MIPS registers and memory management hardware are initialized for the new user process by the functions AddrSpace::InitRegister() and AddrSpace::RestoreState() in addrspace.cc.

Control is transferred to user mode and the halt program begins running. This is accomplished by the function Machine::Run(), which starts the MIPS emulator.

The system call Halt() is executed from user mode (now running the program halt). This causes a trap back to the Nachos kernel via function ExceptionHandler() in file exception.cc.

The exception handler determines that a Halt() system call was requested from user mode, and it halts Nachos by calling the function Interrupt::Halt().

Trace through the Nachos code until you think you understand how program halt is executed.

In this project, you will also need to know the object file format for Nachos. NOFF (Nachos Object File Format) looks like the following:


-----------
| DATA    |
-----------
| ....    |         -----
-----------             |
| ....    |             |
-----------             |
| bss     | segment     |
-----------             |---- CODE Section
| data    | segment     |
-----------             |
| code    | segment     |
-----------             |
| magic # | 0xbadfad    | 
-----------         -----


NOFF files have only code and data section. Inside CODE sections are segments pointing to the real location of code, data, and bss sections.

--------------
|virtual addr|  points to the location in virtual memory
--------------
|in file addr|  points to a location inside the DATA part of NOFF file
--------------
|size        |  size of a segment in bytes
--------------
Information about NOFF can be found in bin/noff.h.

When you create user programs and compile them using the MIPS compiler (cross compile) you get COFF (common object file format) file. This is a normal MIPS object (executable) file that has DATA, TEXT and CODE sections. For this file to be runable under Nachos it has to be turned into NOFF. This is done by using the coffnoff translator.

Problems

For the first part of this project, you are to implement the Fork(), Yield(), Exit(), Exec(), and Join() system calls that act as follows:
The Fork(func) system call creates a new user-level (child) process, whose address space starts out as an exact copy of that of the caller (the parent), but immediately the child abandons the program of the parent and starts executing the function supplied by the single argument.

The Yield() call is used by a process executing in user mode to temporarily relinquish the CPU to another process.

The Exit(int) call takes a single argument, which is an integer status value as in Unix. The currently executing process is terminated. For now, you can just ignore the status value. Later you will figure out how to get this value to an interested process.

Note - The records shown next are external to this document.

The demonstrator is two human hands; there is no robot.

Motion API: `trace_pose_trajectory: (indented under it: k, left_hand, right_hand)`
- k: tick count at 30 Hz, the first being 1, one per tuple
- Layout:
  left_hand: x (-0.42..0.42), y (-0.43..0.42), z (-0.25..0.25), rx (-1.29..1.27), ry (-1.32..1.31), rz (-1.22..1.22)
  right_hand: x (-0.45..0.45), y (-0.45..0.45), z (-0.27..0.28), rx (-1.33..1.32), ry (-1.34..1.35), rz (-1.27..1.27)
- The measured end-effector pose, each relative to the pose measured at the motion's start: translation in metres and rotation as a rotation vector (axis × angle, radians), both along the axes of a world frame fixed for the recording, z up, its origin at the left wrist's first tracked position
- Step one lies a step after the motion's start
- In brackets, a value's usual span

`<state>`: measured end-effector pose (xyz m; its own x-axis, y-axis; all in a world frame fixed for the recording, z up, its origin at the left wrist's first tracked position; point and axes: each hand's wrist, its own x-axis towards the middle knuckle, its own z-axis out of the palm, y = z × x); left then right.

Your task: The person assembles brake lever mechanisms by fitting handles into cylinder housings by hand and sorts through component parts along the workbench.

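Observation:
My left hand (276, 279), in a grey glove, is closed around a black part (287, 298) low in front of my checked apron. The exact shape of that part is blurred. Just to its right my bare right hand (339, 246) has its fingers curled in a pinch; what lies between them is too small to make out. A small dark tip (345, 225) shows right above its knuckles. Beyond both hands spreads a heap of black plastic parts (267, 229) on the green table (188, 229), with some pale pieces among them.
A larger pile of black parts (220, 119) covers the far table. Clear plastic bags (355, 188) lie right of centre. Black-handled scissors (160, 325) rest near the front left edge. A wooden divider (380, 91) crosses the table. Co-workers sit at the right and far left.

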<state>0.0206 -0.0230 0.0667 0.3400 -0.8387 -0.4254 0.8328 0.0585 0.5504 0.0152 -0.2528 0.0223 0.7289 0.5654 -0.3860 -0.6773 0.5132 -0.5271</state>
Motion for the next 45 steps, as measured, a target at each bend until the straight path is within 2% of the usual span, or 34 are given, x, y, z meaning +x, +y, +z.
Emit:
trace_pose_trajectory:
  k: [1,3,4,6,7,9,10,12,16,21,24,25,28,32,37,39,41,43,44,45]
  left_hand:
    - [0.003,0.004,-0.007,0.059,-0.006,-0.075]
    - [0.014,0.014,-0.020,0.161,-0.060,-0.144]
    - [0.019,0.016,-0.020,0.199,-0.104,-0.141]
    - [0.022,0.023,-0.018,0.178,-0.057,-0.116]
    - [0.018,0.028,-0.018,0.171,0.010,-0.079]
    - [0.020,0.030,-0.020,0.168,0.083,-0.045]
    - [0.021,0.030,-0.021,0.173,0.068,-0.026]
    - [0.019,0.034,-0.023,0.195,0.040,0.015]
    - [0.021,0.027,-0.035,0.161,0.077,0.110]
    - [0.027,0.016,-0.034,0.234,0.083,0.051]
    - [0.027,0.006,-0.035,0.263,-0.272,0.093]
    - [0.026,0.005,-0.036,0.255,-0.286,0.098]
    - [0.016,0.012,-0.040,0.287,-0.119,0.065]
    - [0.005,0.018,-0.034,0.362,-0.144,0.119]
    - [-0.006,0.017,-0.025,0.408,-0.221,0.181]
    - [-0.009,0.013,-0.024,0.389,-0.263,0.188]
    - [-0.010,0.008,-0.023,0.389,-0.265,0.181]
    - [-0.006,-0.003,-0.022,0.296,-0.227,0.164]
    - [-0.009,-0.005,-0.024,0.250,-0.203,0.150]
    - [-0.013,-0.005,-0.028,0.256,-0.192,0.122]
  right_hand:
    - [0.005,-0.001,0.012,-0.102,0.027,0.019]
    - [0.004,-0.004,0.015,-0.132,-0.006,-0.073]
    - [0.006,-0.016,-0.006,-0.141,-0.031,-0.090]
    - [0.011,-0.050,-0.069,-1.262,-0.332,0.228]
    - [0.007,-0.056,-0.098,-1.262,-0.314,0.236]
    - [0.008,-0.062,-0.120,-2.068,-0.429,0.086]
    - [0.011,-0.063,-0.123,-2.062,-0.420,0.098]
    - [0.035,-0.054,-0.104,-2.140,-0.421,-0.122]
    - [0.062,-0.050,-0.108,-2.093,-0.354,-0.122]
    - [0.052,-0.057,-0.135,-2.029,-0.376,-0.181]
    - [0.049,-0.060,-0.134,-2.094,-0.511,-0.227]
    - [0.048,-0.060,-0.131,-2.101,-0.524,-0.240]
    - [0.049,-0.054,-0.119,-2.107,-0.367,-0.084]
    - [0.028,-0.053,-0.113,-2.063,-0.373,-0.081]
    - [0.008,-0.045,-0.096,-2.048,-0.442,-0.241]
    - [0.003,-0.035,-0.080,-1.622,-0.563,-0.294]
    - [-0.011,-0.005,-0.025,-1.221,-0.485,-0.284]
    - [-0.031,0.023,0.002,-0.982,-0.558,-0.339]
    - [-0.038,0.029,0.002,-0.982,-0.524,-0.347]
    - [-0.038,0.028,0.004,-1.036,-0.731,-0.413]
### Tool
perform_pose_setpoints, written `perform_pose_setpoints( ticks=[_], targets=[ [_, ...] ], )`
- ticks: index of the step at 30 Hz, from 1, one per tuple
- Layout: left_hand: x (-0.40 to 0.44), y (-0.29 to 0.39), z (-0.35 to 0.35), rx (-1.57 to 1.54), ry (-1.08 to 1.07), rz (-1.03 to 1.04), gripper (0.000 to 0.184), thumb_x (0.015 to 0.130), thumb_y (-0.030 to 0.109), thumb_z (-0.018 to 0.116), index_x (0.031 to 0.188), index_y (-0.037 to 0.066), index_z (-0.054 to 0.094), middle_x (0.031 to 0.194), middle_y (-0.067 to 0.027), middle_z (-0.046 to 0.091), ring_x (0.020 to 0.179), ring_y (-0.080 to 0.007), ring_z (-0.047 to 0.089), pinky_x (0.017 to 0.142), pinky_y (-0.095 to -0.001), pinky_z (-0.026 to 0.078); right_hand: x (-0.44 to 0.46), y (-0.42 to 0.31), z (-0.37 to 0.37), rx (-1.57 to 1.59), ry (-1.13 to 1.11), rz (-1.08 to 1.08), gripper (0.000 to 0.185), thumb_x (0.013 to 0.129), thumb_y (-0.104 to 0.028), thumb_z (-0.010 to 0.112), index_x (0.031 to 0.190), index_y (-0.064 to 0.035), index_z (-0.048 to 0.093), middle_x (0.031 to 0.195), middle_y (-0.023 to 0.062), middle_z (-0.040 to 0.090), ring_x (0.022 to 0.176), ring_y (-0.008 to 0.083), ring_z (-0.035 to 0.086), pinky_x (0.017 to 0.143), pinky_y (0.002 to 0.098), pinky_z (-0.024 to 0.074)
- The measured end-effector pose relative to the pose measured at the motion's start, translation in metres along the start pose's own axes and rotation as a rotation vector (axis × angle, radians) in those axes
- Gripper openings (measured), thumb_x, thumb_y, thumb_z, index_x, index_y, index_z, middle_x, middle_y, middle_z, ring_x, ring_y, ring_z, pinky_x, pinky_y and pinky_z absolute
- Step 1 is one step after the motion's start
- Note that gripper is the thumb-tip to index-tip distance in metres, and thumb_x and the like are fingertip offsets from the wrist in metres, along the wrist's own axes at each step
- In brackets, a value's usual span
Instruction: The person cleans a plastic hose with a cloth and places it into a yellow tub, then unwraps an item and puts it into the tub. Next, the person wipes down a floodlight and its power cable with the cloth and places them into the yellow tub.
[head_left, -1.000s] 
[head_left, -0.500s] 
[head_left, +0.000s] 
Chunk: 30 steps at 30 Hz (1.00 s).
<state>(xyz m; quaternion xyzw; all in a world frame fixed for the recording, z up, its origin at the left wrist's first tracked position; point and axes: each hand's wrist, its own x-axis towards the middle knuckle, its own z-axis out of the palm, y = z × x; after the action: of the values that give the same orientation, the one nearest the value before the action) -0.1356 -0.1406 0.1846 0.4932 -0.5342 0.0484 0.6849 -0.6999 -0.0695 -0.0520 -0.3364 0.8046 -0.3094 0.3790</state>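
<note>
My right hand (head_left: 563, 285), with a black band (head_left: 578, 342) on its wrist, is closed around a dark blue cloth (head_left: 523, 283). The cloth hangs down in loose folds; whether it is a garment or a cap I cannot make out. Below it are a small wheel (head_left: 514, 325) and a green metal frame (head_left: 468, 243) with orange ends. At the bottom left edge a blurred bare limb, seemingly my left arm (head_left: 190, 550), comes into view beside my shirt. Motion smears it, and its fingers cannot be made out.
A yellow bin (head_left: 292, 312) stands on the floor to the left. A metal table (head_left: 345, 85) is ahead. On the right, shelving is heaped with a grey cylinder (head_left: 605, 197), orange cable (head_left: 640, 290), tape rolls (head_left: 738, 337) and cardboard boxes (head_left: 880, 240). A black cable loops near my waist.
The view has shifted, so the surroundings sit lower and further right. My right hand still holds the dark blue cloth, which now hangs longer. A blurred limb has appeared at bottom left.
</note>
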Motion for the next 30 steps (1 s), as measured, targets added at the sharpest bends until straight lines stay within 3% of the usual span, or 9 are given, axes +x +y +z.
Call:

The Exec(filename) system call spawns a new user-level thread (process), but creates a new address space and begins executing a new program given by the object code in the Nachos file whose name is supplied as an argument to the call. It should return to the parent a SpaceId which can be used to uniquely identify the newly created process.

The Join() call waits and returns only after a process with the specified ID (supplied as an argument to that call) has finished.

Test your code by creating several user programs that exercise the various system calls. Be sure to test each of the system calls, and to try forking up to three processes (since each has a 1024 byte stack, that's all that will fit in Nachos' 4K byte physical memory) and have them yield back and forth for awhile to make sure everything is working. Since the functionality for providing I/O operations to user programs will be implemented as a part of this project, you may initially have to rely on using debugging printout in the kernel to track what is happening. Use the DEBUG macro for this, and make sure that debugging printout is disabled by default when you submit your code for grading.

In the second part of this project, you are to implement the file-system calls: Creat, Open, Read, Write, and Close. The semantics of thes calls are specified in syscall.h. You should extend your file-system code to handle the console as well as normal files.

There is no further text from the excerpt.